Peter Müller [Sun, 14 Aug 2022 16:02:55 +0000 (16:02 +0000)]
location-importer.in: Fix dangling variable
This fixes:
Traceback (most recent call last):
File "/usr/bin/location-importer", line 1607, in <module>
main()
File "/usr/bin/location-importer", line 1605, in main
c.run()
File "/usr/bin/location-importer", line 140, in run
ret = args.func(args)
File "/usr/bin/location-importer", line 1234, in handle_update_overrides
self._update_overrides_for_spamhaus_drop()
File "/usr/bin/location-importer", line 1504, in _update_overrides_for_spamhaus_drop
for sline in t.readlines():
NameError: name 't' is not defined
Signed-off-by: Peter Müller <peter.mueller@ipfire.org> Signed-off-by: Michael Tremer <michael.tremer@ipfire.org>
Michael Tremer [Fri, 12 Aug 2022 15:47:29 +0000 (15:47 +0000)]
importer: Tolerate that data might exist from other RIRs
Since we are breaking the import into smaller chunks now, it might be
that some data already exists in the database. This is now being
ignored and data won't be replaced.
Signed-off-by: Michael Tremer <michael.tremer@ipfire.org>
Michael Tremer [Fri, 12 Aug 2022 13:56:17 +0000 (13:56 +0000)]
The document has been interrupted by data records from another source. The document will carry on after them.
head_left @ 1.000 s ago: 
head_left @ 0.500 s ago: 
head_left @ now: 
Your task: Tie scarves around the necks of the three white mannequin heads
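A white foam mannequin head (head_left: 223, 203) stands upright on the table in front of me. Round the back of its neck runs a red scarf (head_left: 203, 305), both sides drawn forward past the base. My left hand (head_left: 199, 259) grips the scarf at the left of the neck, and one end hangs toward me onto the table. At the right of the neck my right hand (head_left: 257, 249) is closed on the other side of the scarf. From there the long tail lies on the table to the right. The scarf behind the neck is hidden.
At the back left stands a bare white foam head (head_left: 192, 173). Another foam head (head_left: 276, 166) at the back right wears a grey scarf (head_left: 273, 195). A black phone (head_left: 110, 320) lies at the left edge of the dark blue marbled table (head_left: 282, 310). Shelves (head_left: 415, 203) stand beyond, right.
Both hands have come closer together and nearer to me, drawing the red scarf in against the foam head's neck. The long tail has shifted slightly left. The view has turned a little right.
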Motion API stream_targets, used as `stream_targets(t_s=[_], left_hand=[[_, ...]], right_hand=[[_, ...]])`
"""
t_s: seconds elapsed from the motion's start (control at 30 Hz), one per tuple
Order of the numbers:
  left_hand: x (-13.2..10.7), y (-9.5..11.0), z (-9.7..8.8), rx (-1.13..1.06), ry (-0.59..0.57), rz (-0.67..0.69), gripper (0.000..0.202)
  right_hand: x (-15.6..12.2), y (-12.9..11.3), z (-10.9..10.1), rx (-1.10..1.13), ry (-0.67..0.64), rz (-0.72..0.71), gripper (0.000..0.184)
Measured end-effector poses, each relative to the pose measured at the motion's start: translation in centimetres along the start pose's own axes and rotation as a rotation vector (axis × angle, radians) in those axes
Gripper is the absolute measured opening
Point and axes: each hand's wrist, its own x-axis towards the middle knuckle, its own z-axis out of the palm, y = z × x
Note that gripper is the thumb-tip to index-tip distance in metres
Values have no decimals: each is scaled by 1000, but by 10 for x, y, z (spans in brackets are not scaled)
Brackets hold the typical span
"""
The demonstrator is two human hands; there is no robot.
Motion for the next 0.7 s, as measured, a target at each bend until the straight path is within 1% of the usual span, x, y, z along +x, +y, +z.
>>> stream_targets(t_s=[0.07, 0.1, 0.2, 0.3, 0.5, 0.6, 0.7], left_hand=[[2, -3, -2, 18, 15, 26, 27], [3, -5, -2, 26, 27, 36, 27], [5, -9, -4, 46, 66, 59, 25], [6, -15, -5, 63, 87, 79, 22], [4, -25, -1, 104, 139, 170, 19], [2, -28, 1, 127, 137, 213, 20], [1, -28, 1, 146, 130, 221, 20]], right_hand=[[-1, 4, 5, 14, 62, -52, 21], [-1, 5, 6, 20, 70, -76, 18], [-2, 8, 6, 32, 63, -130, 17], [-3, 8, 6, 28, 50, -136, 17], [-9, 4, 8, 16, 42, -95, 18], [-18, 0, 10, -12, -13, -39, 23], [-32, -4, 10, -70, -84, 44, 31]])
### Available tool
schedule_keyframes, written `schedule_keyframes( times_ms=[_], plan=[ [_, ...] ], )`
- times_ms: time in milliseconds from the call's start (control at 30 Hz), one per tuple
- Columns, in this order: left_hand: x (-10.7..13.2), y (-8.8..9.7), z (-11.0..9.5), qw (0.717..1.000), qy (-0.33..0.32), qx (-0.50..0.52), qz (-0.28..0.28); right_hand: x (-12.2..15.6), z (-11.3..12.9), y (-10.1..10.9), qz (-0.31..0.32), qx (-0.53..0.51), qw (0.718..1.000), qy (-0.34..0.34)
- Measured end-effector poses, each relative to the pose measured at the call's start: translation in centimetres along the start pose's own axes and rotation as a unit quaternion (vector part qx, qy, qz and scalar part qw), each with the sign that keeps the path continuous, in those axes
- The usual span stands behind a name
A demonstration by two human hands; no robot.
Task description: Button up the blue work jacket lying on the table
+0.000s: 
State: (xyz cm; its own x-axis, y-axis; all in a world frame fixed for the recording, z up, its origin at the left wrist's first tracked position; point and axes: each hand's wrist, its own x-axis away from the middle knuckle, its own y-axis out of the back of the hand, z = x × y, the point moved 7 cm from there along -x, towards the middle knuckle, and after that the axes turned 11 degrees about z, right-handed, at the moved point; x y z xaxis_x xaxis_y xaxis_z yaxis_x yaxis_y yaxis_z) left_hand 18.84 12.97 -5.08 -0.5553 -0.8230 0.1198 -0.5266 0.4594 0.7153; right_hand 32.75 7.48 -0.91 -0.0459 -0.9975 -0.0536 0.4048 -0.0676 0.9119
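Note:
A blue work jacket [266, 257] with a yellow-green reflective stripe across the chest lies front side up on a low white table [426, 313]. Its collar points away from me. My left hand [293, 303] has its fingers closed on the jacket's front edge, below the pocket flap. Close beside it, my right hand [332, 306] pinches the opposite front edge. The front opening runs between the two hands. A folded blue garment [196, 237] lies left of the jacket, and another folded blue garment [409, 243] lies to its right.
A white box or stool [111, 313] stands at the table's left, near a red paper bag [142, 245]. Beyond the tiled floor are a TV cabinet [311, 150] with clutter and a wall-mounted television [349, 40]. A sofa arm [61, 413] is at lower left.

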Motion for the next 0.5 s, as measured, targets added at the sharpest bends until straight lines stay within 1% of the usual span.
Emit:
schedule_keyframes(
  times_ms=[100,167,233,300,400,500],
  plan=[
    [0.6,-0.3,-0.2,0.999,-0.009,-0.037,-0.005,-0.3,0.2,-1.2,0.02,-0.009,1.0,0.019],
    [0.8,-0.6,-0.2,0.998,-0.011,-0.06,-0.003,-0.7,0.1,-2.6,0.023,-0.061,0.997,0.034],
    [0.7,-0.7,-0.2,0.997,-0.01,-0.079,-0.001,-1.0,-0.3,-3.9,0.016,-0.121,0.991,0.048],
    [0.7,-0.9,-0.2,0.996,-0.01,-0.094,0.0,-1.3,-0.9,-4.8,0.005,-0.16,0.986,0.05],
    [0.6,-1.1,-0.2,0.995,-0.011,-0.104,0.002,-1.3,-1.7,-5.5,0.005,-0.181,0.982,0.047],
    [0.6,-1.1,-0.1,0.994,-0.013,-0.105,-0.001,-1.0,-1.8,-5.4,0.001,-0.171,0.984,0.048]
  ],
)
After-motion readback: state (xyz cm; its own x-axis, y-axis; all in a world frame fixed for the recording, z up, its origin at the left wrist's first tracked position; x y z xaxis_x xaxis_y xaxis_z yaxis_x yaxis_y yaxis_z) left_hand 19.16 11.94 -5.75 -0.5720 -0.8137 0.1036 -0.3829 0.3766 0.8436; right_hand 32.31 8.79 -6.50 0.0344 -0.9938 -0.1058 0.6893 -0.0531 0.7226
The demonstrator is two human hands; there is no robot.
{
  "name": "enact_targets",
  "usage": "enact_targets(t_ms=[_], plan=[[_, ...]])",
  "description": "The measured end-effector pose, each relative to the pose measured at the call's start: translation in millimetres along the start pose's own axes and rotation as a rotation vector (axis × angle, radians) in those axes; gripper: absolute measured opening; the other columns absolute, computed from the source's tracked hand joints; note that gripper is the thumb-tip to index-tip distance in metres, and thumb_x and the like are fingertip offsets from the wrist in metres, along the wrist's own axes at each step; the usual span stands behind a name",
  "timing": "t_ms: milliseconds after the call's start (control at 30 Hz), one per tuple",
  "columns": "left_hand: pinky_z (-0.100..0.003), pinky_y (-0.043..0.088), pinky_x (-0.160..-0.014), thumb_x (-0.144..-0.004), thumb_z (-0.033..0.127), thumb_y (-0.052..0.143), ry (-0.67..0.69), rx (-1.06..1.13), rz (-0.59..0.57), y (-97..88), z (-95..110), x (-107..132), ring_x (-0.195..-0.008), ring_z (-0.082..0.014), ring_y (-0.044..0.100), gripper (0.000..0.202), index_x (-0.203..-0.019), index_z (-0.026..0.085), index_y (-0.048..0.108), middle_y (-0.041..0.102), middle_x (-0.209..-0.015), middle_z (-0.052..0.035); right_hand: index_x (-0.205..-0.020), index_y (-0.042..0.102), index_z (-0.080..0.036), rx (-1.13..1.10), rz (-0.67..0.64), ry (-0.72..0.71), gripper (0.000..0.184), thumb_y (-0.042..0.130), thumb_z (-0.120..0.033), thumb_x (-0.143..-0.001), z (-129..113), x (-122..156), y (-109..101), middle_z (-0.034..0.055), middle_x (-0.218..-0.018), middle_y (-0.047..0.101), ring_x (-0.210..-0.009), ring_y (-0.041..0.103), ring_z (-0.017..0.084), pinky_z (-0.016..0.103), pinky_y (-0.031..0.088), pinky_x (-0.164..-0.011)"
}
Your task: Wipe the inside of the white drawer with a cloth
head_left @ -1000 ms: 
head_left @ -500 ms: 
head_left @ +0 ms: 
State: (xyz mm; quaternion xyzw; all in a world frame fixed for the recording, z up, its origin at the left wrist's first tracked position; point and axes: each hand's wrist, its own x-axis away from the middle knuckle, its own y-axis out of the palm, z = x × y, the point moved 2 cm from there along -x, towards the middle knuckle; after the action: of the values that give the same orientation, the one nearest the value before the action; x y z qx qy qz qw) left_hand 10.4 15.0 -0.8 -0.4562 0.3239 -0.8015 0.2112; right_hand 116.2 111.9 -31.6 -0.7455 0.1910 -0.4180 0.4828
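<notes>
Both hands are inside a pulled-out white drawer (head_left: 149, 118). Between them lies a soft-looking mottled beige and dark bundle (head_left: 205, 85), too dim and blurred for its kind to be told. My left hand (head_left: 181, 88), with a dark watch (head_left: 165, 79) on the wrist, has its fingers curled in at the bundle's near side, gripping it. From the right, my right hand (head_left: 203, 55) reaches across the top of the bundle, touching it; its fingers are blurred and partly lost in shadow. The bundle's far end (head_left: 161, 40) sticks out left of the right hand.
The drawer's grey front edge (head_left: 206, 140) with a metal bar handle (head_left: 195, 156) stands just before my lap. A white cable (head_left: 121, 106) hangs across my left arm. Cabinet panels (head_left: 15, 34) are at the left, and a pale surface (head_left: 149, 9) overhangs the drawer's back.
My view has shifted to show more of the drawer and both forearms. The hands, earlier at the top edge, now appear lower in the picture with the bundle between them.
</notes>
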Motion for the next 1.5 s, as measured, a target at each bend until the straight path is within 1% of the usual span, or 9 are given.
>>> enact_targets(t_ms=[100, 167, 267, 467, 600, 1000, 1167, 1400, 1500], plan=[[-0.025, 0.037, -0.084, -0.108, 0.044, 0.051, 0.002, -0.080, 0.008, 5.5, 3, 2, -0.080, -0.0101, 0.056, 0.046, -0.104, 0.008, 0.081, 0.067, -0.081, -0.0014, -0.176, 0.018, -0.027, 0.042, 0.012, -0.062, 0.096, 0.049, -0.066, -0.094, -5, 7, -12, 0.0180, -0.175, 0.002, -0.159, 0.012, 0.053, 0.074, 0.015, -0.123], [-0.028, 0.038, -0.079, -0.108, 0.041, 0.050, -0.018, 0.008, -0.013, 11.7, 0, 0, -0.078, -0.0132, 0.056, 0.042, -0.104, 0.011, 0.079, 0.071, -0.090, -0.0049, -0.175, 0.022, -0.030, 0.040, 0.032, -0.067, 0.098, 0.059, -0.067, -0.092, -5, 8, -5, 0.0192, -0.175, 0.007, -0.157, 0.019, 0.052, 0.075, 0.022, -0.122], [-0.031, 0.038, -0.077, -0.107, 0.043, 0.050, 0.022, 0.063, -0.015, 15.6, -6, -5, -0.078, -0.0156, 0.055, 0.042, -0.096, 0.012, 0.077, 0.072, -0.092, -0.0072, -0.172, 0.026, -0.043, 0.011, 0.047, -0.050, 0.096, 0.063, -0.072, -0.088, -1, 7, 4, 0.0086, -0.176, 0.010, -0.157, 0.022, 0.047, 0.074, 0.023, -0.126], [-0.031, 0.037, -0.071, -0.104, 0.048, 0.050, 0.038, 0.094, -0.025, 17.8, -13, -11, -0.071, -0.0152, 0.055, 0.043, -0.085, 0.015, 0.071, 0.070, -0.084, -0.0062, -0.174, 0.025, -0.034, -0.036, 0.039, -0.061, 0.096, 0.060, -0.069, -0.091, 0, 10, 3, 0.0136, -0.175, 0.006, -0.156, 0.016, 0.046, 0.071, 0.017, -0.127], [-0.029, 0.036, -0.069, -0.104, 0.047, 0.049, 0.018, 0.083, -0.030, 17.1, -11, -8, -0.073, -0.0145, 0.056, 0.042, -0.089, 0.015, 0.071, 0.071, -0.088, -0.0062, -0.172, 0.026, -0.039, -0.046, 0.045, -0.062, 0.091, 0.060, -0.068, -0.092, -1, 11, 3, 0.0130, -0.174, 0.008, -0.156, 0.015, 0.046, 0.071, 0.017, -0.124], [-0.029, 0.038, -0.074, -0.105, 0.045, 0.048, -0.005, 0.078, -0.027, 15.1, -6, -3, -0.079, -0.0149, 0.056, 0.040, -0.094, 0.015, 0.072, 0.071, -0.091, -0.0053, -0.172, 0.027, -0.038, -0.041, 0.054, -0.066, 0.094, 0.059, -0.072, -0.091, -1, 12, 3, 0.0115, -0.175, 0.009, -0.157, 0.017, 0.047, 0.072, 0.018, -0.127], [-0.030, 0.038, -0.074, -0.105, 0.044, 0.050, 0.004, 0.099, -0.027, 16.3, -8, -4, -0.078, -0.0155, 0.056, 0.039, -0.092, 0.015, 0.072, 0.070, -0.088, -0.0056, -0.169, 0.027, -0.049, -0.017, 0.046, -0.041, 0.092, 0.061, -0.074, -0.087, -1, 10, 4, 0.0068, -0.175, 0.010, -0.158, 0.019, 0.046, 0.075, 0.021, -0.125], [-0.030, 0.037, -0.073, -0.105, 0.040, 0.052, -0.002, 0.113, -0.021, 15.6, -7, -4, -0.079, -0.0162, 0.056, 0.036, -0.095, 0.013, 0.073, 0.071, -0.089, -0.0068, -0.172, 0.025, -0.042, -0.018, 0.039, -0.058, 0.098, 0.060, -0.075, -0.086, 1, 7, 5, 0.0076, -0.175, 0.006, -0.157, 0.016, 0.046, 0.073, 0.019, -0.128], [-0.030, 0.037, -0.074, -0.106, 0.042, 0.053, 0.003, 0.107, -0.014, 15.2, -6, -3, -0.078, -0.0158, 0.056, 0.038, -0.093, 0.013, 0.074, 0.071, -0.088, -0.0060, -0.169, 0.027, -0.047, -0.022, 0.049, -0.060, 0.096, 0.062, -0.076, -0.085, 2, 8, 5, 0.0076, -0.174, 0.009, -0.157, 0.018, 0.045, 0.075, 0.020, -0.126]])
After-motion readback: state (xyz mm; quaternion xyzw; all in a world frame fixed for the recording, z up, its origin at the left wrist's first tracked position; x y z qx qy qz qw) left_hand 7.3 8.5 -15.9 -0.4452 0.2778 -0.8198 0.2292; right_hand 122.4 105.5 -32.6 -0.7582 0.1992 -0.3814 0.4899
importer: Move importing extended sources/ARIN into transaction
All imports should have been conducted in one large transaction so that
we can remove any previous data.
This was not the case because of an indentation issue and could have
caused that the transaction was commited without all data being
successfully re-imported.
Fixes: #12852 Signed-off-by: Michael Tremer <michael.tremer@ipfire.org>
Michael Tremer [Fri, 12 Aug 2022 13:51:20 +0000 (13:51 +0000)]
importer: Change download behaviour
The downloader used to open a connection to the web server hosting our
content which would have been decompressed (if necessary) on the fly and
also been parsed on the fly so that it could have been fed into the
database easily.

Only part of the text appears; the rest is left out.